(REUTERS) -- Gold fell 2 percent to a three-month low on Wednesday, hit by a dollar rally against the euro, a technical sell-off and losses in U.S. equity and commodity markets.

Bullion is now on track to end the year with its smallest gain in three years.

Gold's losses deepened as U.S. equities erased gains for the year as investors shifted focus to economic worries in 2012, and the euro hit an 11-month low against the dollar with thin trading exacerbating volatility. 

Silver tumbled nearly 5 percent, leading the pack in industrial commodities' decline. The metal is now on track to end the year down 11 percent, after a $3 drop in the last five sessions, reversing hefty gains of the last two years.

Analysts said that a bearish double-top technical pattern and the fact that gold is on track to close at its lowest level since July could send more bullion investors heading for the exit.

When you get so many people who bought gold thinking it was a safe haven and now under water, that's the reason why it can come off more, perhaps on dollar strength, said Rick Bensignor, chief market strategist of Merlin Securities.

The dollar becomes the safe place, not the gold market, said Bensignor.

Spot gold was down 1.9 percent at $1,562.24 an ounce by 1:02 p.m.
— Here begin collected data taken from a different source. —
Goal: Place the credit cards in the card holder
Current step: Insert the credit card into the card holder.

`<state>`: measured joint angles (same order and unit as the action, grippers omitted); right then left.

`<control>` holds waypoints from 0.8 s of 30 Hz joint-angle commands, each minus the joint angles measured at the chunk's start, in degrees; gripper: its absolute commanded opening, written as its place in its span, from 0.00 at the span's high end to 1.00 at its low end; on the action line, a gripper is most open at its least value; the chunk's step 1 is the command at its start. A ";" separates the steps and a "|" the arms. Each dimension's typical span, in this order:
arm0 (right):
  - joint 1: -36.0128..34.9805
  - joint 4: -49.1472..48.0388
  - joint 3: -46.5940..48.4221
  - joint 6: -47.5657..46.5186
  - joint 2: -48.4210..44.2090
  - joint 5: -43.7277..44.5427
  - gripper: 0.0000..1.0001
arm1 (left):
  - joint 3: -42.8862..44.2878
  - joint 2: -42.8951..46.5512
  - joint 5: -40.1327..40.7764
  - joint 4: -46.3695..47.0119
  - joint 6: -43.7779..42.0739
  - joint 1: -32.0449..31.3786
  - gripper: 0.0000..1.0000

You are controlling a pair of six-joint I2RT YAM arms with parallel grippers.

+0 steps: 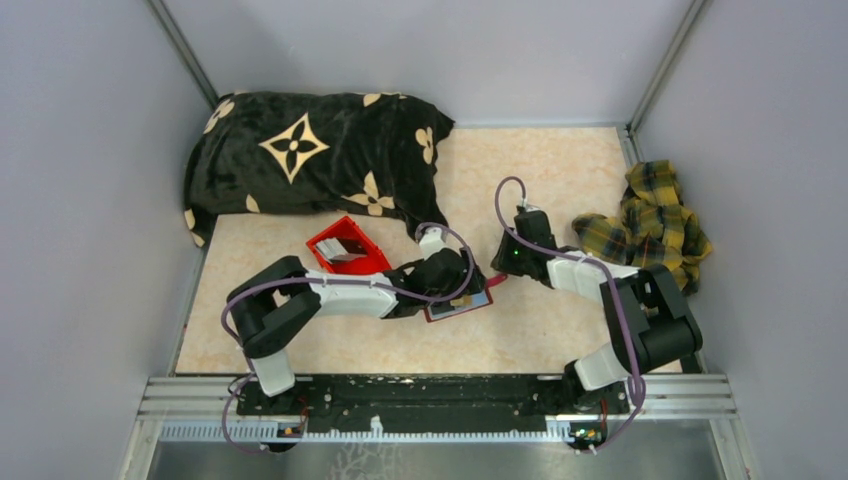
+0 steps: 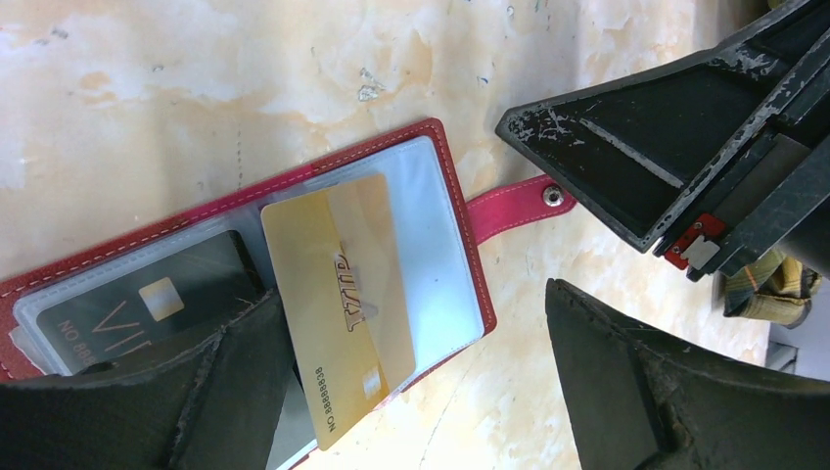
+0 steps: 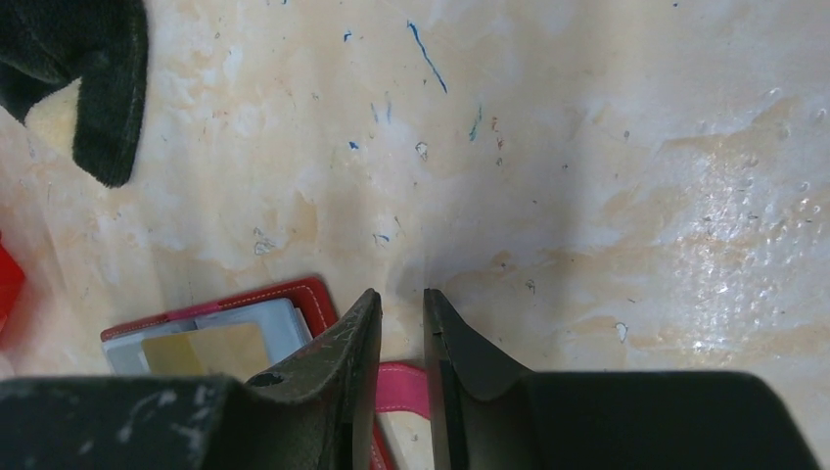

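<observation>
**Enclosure:** plain grey wall panels point(image 1: 80, 200) on the left, far and right sides; a metal rail point(image 1: 440, 385) runs along the near edge.
**Counter** point(image 1: 560, 180): cream-and-peach marbled surface, scuffed, with small blue pen marks.
**Pillow** point(image 1: 310, 165): black plush with tan flower motifs, far left, against the wall.
**Plaid cloth** point(image 1: 650, 225): yellow and dark green, crumpled at the right edge.
**Red bin** point(image 1: 345, 250): tilted, just near of the pillow.
**Card holder** point(image 2: 436, 235): lies open and flat at mid-counter, between the two claws, clear sleeves facing up.
**Gold credit card** point(image 2: 343, 304): partly in a sleeve, askew, its near end overhanging the holder's edge.
**Dark credit card** point(image 2: 147, 304): seated in the left sleeve.
**Snap tab** point(image 2: 514, 206): pink, projecting right from the holder.
**Left claw** point(image 2: 419, 313): spread wide above the holder, holding nothing.
**Right claw** point(image 3: 401, 304): jaws a narrow gap apart at the tab; whether they grip it cannot be told.
</observation>
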<state>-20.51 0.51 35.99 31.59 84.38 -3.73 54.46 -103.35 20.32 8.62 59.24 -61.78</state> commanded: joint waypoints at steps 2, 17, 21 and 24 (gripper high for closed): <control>-1.13 4.93 -1.28 -0.73 -0.78 -1.11 0.77 | -4.25 0.21 -3.98 -3.65 3.05 -0.18 0.00; -5.61 7.51 0.57 -0.30 -6.54 1.01 0.79 | -9.33 -0.16 -4.97 1.55 8.66 0.02 0.00; -6.43 8.88 0.51 -0.69 -8.32 2.74 0.80 | -9.11 -0.96 -5.39 1.92 8.65 -0.01 0.00; -7.05 9.59 0.28 -0.93 -11.18 4.94 0.80 | -9.58 -0.75 -5.36 2.40 8.96 -0.01 0.00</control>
<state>-26.50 9.47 35.99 31.53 77.60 -2.07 47.83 -100.99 18.70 17.12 66.67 -61.30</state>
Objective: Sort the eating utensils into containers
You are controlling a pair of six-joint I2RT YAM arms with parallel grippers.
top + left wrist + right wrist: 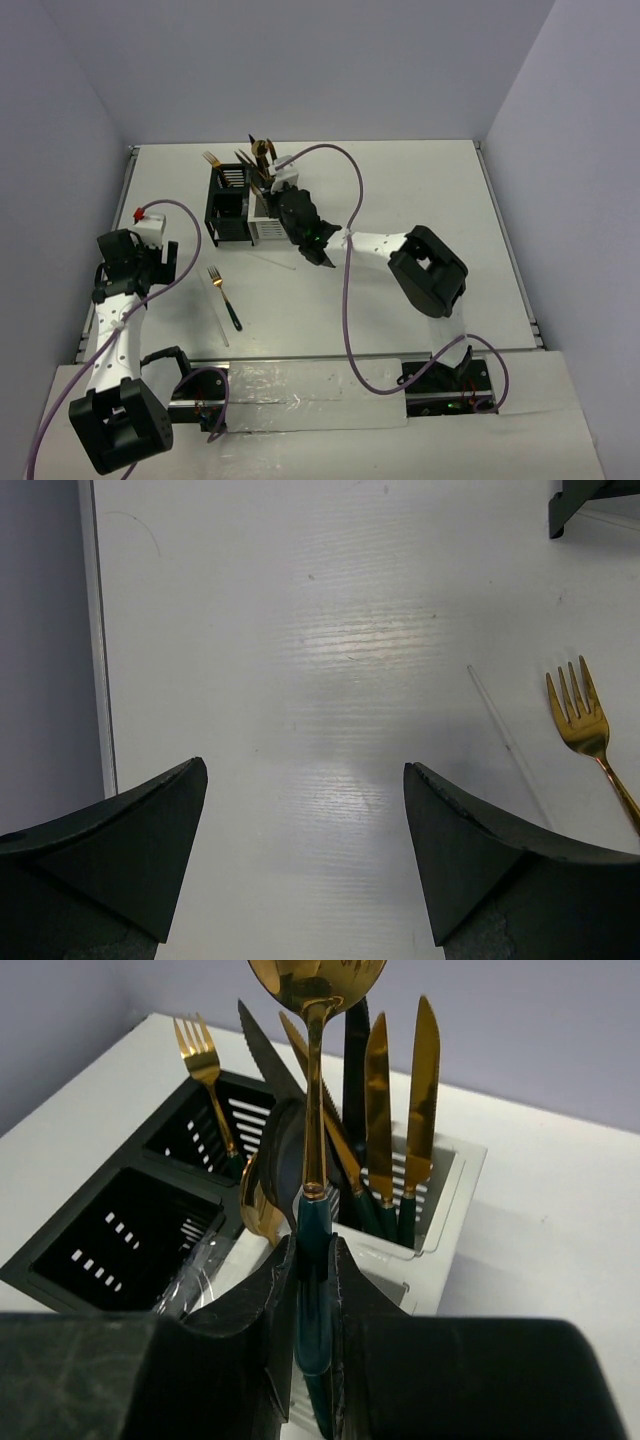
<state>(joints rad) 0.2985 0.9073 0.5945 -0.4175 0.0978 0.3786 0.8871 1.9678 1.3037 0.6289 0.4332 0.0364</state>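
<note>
The joined containers stand at the back left, the black one (228,205) on the left and the white one (268,230) on the right. My right gripper (318,1245) is shut on the dark green handle of a gold-headed spoon (315,985), held upright over the near compartment of the white container (440,1210), where other spoons stand. Its far compartment holds several knives (378,1090). The black container (130,1230) holds a gold fork (205,1060). One gold fork with a dark handle (224,296) lies on the table. My left gripper (305,780) is open and empty, left of this fork (580,715).
A thin clear stick (505,740) lies just left of the loose fork. The table's raised left edge (95,630) runs close to my left gripper. The right arm's purple cable (345,300) loops over the table's middle. Crumpled clear plastic (190,1275) sits at the black container's near compartment.
</note>
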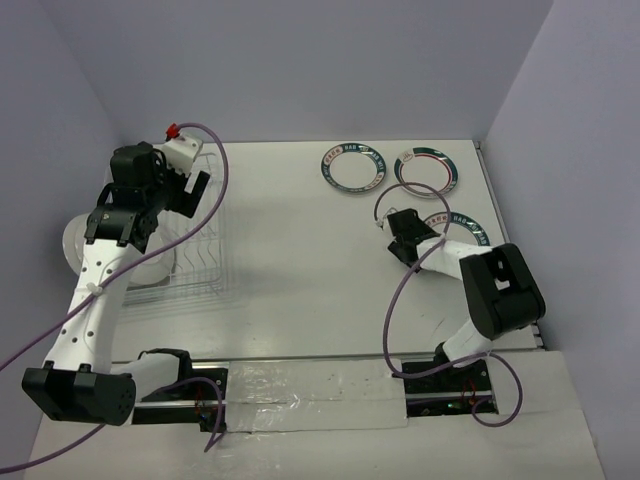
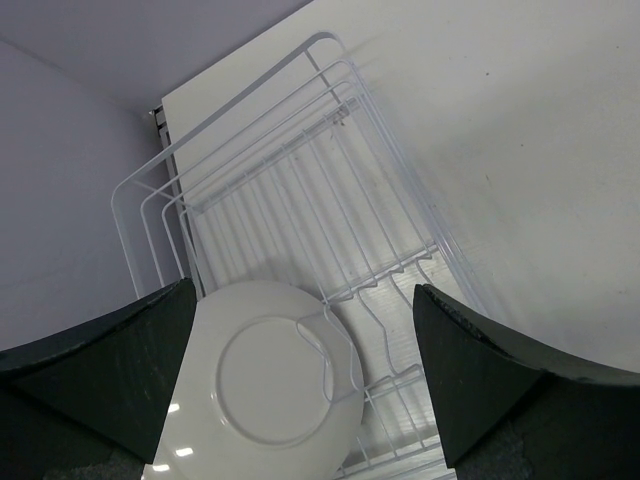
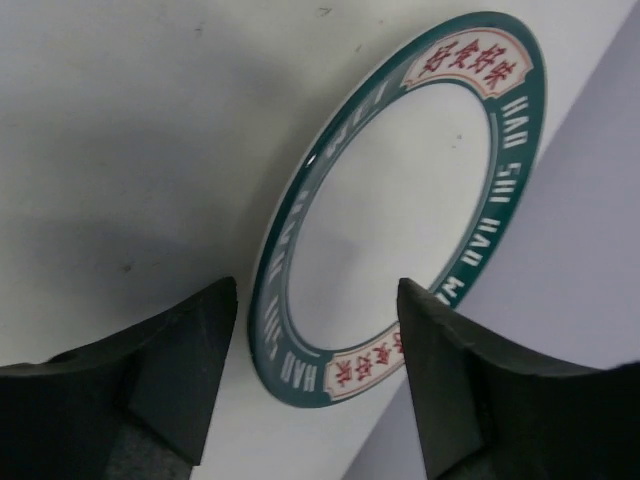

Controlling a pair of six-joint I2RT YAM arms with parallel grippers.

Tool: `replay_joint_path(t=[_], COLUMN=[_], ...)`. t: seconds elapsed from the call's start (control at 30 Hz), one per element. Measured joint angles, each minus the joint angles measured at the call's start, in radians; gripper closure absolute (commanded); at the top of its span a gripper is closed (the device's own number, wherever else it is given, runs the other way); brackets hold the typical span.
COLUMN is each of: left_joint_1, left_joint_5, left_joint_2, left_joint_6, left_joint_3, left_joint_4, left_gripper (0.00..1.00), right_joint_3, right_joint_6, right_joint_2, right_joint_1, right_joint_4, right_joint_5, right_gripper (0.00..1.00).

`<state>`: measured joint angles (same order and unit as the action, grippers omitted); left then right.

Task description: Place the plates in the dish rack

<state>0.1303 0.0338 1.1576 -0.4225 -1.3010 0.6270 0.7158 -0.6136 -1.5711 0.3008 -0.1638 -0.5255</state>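
1. Left gripper (image 2: pixel 304 288) jaws stand wide apart with nothing between them, over the dish rack (image 2: pixel 340 210).
2. Right gripper (image 3: pixel 316 285) jaws are apart, straddling the edge of a teal-rimmed plate (image 3: pixel 400 200) but not clamped on it.
3. Table (image 1: pixel 300 250): rack on the left side, that plate flat on the right.
4. One white plate (image 2: pixel 270 380) stands on edge in the rack, plain underside showing.
5. Two more teal-rimmed plates (image 1: pixel 353 167) (image 1: pixel 427 170) lie flat, far right, side by side.

The white table (image 1: pixel 300 260) carries the dish rack (image 1: pixel 195 278) on its left side. Three teal-rimmed plates lie flat at the far right: the left plate (image 1: pixel 353 167) just beside the right plate (image 1: pixel 428 170), and a nearer plate (image 1: pixel 472 230) partly hidden. Clear tape (image 1: pixel 310 395) runs along the near edge.
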Motion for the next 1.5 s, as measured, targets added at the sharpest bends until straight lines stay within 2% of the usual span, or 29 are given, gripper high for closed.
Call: replay_joint_path(t=[0.03,0.1,0.13,0.23,0.37,0.47,0.57,0.67,0.83,0.97,1.1,1.2,1.5], left_joint_1=[0.0,0.0,0.0,0.0,0.0,0.0,0.0,0.0,0.0,0.002,0.062,0.155,0.372], left_joint_5=[0.004,0.009,0.011,0.014,-0.005,-0.044,-0.124,-0.229,-0.463,-0.707,-0.859,-0.902,-0.959], left_joint_2=[0.0,0.0,0.0,-0.002,-0.01,-0.03,-0.048,-0.06,-0.099,-0.124,-0.135,-0.128,-0.062], left_joint_6=[0.0,0.0,0.0,0.0,0.0,0.002,0.013,0.024,0.011,-0.096,-0.202,-0.256,-0.235], left_joint_3=[0.002,0.005,0.006,0.013,0.017,0.035,0.056,0.068,0.083,0.083,0.077,0.06,0.043], left_joint_4=[-0.003,-0.012,-0.018,-0.035,-0.049,-0.058,-0.057,-0.054,-0.039,0.04,0.141,0.211,0.254], left_gripper=[0.01,0.01,0.01,0.01,0.01,0.01,0.01,0.02,0.03,0.07,0.07,0.07,0.18], right_joint_3=[-0.001,-0.013,-0.021,-0.036,-0.038,-0.035,0.019,0.151,0.365,0.41,0.412,0.422,0.566], right_joint_6=[-0.003,-0.009,-0.01,-0.014,-0.009,0.001,0.016,0.007,-0.099,-0.211,-0.305,-0.34,-0.354], right_joint_2=[-0.017,-0.038,-0.049,-0.073,-0.06,0.026,0.17,0.296,0.454,0.549,0.55,0.508,0.4], right_joint_1=[0.006,0.018,0.024,0.038,0.046,0.063,0.089,0.103,0.106,0.105,0.109,0.127,0.315], right_joint_4=[0.018,0.051,0.059,0.066,0.076,-0.005,-0.167,-0.339,-0.518,-0.66,-0.789,-0.858,-0.92], right_joint_5=[-0.023,-0.044,-0.055,-0.091,-0.143,-0.08,0.064,0.245,0.554,0.821,1.066,1.186,1.315], right_gripper=[0.47,0.62,0.75,1.0,1.0,1.0,1.0,1.0,1.0,1.0,1.0,1.0,1.0])
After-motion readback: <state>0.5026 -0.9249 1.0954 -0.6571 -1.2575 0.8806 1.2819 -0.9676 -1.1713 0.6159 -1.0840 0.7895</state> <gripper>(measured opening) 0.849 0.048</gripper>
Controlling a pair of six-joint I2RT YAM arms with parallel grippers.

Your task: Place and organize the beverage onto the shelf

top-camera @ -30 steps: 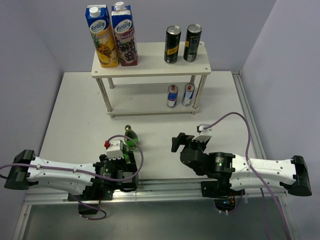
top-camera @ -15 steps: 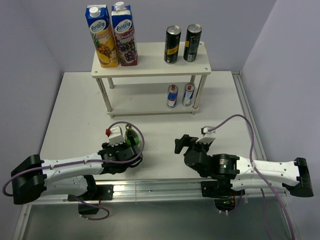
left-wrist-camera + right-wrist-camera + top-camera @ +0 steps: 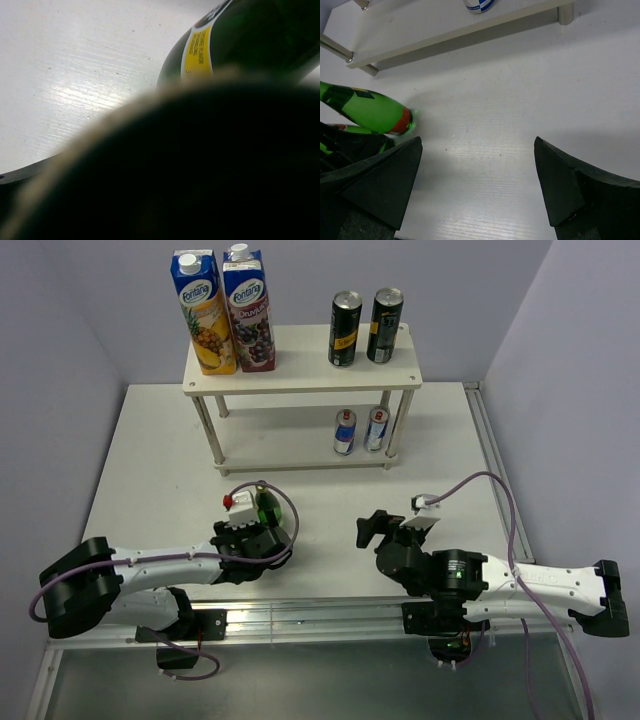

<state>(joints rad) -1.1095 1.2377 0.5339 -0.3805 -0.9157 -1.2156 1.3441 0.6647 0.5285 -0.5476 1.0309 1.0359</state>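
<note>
1. Since a second ago my left arm has unfolded and reached forward, bringing the left claw point(image 3: 258, 530) up against the green bottle point(image 3: 268, 510); my right arm has shifted only slightly.
2. Done, as I judge it: two dark cans point(image 3: 345, 330) stand on the top board of the shelf point(image 3: 300, 375) beside the juice cartons point(image 3: 205, 315); two silver-blue cans point(image 3: 345, 432) stand on the lower board.
3. Left to do: the green bottle is at the near part of the surface point(image 3: 150, 460), well short of the shelf; I cannot surely make out a second one.
4. The bottle lies tilted at my left claw's tip; its wrist view is mostly dark blur, so I cannot tell whether that claw grips; my right claw point(image 3: 372, 530) gapes wide, holding nothing, with the bottle off to its left.
</note>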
EST (1801 GMT). U.S. February gold futures were off $31.10 at $1,564.40.

Spot silver fell 4.5 percent to $27.37 an ounce.

A 1 percent jump in the dollar index broadly pressured commodities as investors flocked to the safety of the U.S. currency and Treasury bonds, traders said.

This is a risk-aversion issue for sure. There are some geopolitical concerns out there that have become heightened this week, said Jason Schenker, president of Prestige Economics LLC.

Although gold traditionally has a safe-haven appeal, the euro zone debt crisis is threatening the global economy, causing a liquidity shortage in markets and forcing investors to abandon their gold positions to cover losses elsewhere.

Gold initially traded just slightly lower after news Italy's short-term debt costs halved at an auction as a new package of budget austerity and an injection of cheap long-term money from the European Central Bank won Rome some respite.